Oriana Bandiera, London School of Economics; Stephen Eliot Hansen, Universitat Pompeu Fabra; Andrea Prat, Columbia University; and Raffaella Sadun, Harvard University and NBER
CEO Behavior and Firm Performance
>Bandiera, Hansen, Prat, and Sadun measure the behavior of 1,114 CEOs in Brazil, France, Germany, India, the U.K. and the U.S. using a new methodology that combines (i) data on every activity the CEOs undertake during one work week and (ii) a machine learning algorithm that projects these data onto scalar CEO behavior indices. Low values of the index are associated with plant visits, and one-on-one meetings with production or suppliers, while high values correlate with meetings with high-level C-suite executives, and several functions together, both from inside and outside the firm. The researchers use these data to study the correlation between CEO behavior and firm performance within the framework of a firm-CEO assignment model. They show results consistent with significant firm-CEO assignment frictions, which appear to be more severe in lower-income regions. The productivity loss generated by inefficient assignment is equal to 13% of the productivity gap between high- and low-income countries in the sample.
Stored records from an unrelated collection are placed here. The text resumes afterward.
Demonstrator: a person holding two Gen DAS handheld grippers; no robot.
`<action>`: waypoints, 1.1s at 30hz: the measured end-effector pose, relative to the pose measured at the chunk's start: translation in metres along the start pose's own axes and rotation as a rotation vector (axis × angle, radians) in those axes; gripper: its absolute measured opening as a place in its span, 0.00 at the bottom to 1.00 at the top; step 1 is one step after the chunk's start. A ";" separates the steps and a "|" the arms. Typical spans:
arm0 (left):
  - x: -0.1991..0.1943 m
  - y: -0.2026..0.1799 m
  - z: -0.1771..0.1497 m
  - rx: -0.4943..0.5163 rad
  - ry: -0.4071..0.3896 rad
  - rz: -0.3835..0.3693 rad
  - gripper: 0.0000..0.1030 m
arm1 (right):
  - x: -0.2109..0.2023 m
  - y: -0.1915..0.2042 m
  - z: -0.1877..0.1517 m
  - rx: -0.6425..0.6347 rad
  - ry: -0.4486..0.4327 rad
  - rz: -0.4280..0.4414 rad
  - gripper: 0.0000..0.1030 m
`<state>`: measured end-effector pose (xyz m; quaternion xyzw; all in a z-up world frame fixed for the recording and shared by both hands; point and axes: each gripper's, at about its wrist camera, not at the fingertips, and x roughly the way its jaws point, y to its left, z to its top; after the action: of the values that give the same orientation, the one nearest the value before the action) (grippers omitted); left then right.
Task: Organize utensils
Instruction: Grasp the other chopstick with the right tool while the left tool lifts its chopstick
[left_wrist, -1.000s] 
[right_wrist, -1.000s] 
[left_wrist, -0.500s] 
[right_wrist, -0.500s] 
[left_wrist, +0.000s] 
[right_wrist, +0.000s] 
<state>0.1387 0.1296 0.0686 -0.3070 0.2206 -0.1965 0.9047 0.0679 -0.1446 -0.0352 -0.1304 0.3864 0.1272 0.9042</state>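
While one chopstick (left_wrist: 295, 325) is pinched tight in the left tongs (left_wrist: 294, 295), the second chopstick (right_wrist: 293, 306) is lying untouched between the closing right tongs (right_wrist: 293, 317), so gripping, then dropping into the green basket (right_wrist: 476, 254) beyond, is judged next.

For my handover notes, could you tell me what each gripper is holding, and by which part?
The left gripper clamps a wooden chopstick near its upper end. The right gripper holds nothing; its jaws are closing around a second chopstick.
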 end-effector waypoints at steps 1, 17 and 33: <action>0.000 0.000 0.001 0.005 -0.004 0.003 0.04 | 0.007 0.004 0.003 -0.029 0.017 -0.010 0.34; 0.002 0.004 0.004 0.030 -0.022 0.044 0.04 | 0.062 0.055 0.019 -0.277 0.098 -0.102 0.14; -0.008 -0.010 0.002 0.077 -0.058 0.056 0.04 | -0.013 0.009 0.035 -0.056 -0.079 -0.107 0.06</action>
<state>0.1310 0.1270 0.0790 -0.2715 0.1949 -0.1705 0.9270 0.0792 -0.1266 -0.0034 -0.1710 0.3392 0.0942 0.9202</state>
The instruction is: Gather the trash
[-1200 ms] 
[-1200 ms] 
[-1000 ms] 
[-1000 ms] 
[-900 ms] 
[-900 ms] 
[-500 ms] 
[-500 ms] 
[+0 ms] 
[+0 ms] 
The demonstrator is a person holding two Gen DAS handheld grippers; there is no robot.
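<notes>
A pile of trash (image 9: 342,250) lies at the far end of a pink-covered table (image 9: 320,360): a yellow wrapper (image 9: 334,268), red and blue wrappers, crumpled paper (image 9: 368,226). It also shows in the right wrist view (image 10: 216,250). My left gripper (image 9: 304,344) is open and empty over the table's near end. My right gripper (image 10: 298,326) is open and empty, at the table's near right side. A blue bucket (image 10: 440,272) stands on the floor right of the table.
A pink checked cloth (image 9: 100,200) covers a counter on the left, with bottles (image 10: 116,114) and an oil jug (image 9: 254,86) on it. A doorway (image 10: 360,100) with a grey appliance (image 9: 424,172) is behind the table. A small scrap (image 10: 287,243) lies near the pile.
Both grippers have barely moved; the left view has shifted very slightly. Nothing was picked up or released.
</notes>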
Achyuta Adhvaryu, the University of Michigan and NBER; Namrata Kala, Harvard University; and Anant Nyshadham, Boston College
The Skills to Pay the Bills: Returns to On-the-job Soft Skills Training
The willingness of firms to provide general training to workers depends on the productivity gains from training and the likelihood that workers are retained. Adhvaryu, Kala, and Nyshadham evaluate the impacts of training in soft skills development on the workplace outcomes of female garment workers in Bengaluru, India. The researchers implemented a lottery determining access to the program by randomizing lines and then workers within lines to treatment, which allows them to capture treatment effects and program spillovers. They find that despite a high overall turnover rate, more treated workers are retained during the training period; this difference disappears after training is complete. Treated workers are 12 percent more productive than controls. Within-team spillovers in productivity and task complexity are substantial. Survey outcomes support the hypothesis that the program increased the stock of soft skills, which raised workers' marginal products. Wages increase by 0.5 percent after program completion. Pairing their point estimates with program costs, the researchers calculate that the net return to on-the-job soft skills training for garment workers is large—about 250 percent nine months after program completion.